■ What the exercise asks ■
Among the lines of the records below, count those with the word "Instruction". Reply with that number alone.

Source information: Begin

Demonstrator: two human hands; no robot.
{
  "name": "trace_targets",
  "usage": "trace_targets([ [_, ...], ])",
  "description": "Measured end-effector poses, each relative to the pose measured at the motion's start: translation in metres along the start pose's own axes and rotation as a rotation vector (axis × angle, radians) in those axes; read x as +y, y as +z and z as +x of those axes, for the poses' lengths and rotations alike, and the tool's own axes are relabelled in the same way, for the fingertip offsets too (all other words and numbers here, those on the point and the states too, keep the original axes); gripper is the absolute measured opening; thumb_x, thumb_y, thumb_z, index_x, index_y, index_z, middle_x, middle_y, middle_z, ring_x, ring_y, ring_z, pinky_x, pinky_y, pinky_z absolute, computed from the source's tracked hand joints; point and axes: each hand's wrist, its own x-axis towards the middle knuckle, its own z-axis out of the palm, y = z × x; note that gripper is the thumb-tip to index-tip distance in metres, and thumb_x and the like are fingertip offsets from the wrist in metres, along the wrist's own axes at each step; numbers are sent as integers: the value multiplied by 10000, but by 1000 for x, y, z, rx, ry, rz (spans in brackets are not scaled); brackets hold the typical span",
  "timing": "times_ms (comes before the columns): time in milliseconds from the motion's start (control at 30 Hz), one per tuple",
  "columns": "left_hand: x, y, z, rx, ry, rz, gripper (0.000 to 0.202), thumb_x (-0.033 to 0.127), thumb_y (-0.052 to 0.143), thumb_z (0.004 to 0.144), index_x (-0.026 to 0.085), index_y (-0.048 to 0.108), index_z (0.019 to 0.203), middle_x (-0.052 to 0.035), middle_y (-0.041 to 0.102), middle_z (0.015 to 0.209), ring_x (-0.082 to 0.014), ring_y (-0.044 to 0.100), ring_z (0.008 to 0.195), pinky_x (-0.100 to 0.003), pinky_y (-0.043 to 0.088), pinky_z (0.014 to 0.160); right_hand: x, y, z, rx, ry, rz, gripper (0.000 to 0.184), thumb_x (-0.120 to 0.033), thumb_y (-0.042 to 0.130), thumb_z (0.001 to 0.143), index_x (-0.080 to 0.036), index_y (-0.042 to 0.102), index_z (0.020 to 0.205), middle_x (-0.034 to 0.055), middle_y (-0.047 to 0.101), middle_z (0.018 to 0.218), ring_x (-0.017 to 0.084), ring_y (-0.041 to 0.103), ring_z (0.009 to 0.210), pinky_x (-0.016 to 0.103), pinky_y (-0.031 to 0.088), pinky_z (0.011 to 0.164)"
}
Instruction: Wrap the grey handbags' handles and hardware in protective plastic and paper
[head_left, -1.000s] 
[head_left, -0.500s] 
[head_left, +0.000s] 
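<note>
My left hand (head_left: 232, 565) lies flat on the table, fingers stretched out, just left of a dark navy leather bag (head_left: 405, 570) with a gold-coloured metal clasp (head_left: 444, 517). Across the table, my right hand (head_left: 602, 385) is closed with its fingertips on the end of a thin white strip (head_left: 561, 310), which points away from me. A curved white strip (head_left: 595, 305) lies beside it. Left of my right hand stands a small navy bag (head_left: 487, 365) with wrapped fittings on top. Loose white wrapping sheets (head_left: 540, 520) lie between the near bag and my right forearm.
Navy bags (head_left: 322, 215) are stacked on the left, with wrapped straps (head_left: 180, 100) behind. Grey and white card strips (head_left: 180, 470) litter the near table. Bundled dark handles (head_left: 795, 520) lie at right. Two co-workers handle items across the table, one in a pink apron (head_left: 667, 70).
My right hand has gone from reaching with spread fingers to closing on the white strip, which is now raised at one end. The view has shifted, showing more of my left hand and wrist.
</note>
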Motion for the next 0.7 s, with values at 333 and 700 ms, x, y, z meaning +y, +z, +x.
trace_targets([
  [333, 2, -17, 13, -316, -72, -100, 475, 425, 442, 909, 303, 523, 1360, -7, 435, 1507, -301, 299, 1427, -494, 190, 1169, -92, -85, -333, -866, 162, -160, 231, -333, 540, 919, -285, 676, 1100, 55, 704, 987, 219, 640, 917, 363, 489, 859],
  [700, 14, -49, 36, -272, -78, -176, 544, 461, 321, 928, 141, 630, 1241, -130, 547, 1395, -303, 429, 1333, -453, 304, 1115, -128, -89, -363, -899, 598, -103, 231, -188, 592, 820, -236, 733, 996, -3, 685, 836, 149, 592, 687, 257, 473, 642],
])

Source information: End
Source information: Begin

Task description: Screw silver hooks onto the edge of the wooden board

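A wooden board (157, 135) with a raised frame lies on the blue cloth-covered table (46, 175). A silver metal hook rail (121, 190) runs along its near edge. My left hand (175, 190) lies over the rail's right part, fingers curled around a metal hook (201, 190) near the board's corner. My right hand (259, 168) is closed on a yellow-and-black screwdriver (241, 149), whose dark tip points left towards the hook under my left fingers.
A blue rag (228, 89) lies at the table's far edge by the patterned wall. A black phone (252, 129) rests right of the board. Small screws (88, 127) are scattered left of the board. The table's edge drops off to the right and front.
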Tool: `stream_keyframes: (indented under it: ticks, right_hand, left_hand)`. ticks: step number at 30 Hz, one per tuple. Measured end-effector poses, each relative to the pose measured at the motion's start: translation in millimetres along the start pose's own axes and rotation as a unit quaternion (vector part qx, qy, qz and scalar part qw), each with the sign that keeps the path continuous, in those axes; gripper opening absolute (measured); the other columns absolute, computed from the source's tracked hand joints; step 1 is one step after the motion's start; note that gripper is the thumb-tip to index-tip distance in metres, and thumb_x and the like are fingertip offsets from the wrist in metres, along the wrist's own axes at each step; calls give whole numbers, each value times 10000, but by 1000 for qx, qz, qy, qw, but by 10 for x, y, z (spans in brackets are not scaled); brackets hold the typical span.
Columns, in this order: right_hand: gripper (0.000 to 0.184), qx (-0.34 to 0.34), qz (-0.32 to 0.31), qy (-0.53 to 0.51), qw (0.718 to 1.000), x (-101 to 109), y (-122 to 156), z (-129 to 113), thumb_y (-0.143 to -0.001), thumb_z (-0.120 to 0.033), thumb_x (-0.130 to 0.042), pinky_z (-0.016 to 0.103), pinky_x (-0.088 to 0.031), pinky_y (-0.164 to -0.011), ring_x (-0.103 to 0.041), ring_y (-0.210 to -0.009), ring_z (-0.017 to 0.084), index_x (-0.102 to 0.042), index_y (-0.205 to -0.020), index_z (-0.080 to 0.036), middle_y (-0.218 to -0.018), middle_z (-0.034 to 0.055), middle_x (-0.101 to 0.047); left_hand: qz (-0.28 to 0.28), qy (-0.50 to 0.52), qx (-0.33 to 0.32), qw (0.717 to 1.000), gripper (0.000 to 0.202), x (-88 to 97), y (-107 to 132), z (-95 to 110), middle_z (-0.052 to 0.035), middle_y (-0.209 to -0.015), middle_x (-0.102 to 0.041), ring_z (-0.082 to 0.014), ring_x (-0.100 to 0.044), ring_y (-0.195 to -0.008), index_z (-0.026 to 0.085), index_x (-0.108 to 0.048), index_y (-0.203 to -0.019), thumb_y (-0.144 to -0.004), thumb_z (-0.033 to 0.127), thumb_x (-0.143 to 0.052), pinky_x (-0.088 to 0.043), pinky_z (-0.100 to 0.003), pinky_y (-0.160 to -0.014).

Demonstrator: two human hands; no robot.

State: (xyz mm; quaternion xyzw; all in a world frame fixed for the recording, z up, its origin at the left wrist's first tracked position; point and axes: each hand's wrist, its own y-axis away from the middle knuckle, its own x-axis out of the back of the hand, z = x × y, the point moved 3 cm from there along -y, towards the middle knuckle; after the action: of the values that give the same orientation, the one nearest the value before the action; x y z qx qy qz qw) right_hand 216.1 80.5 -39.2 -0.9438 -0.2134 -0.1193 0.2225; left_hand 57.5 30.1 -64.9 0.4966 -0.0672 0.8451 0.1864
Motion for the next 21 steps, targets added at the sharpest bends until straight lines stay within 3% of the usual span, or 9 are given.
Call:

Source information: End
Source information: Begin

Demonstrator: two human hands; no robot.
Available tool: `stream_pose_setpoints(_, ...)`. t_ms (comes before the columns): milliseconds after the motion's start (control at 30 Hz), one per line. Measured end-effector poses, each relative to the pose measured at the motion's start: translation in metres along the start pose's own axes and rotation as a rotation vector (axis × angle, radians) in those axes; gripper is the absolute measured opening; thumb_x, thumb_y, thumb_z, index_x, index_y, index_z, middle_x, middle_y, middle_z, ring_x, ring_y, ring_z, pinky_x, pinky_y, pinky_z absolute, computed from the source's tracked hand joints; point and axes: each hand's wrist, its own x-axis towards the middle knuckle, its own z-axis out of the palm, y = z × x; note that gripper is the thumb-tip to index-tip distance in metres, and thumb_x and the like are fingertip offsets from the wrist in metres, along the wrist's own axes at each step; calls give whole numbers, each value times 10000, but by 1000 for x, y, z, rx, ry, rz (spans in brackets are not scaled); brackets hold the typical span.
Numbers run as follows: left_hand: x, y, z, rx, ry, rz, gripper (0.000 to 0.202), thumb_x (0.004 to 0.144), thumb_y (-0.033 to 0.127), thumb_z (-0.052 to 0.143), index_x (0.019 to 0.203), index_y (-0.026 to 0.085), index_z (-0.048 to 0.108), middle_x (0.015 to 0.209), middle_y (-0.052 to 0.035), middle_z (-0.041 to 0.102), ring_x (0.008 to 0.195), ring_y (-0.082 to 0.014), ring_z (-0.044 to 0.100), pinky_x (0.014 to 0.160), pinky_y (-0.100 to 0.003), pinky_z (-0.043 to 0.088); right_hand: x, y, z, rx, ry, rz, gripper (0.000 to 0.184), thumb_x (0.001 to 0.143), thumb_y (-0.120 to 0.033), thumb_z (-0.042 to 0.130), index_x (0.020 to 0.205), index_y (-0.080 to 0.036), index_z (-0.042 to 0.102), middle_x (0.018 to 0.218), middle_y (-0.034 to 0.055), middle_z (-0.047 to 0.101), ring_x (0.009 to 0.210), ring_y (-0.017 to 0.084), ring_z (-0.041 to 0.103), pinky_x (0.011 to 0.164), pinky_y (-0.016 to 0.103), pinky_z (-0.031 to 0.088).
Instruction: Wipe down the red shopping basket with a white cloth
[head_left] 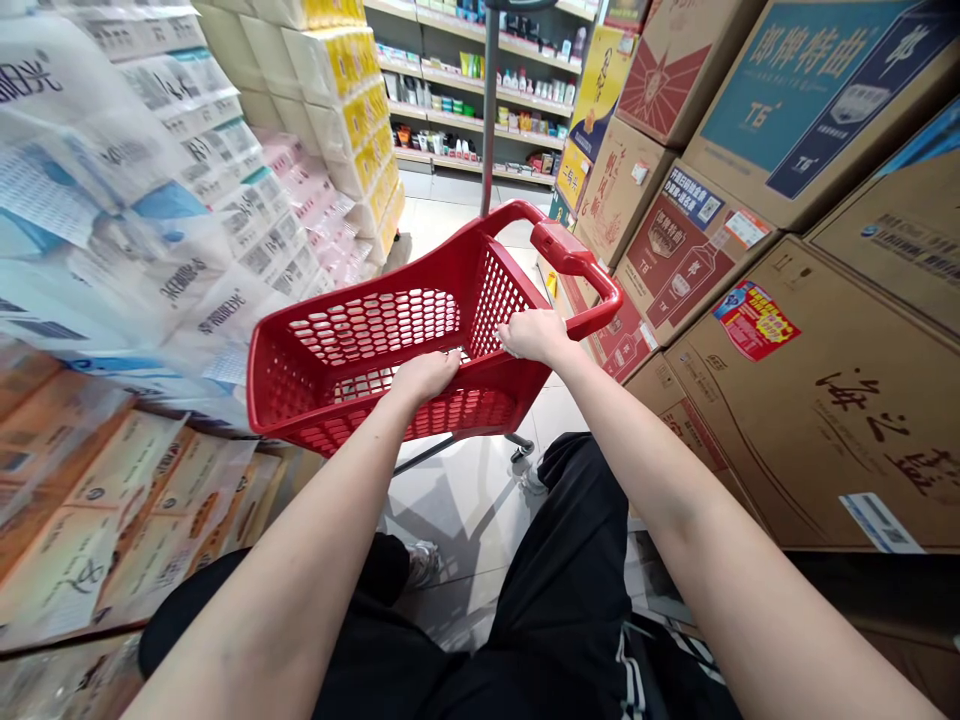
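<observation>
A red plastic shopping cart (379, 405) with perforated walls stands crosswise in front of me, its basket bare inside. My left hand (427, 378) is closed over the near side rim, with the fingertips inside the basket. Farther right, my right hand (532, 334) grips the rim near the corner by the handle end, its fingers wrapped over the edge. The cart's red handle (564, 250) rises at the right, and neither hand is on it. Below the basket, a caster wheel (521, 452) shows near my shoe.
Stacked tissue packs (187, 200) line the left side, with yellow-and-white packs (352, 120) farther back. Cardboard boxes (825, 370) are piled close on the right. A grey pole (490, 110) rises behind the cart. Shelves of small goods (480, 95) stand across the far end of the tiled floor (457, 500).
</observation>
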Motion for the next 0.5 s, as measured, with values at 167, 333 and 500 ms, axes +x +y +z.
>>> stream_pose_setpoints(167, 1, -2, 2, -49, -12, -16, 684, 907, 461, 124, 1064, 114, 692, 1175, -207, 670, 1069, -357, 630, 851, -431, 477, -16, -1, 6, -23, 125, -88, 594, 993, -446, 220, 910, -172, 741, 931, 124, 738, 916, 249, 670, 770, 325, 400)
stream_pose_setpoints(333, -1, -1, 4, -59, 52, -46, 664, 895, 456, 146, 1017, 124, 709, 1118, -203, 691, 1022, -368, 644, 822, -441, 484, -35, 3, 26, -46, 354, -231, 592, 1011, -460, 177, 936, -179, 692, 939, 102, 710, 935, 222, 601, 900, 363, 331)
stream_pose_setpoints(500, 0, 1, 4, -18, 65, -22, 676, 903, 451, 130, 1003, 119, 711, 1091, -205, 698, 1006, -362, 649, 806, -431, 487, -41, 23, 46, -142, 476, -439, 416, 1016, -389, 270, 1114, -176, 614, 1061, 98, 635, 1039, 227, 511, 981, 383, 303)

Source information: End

■ Response below ■
2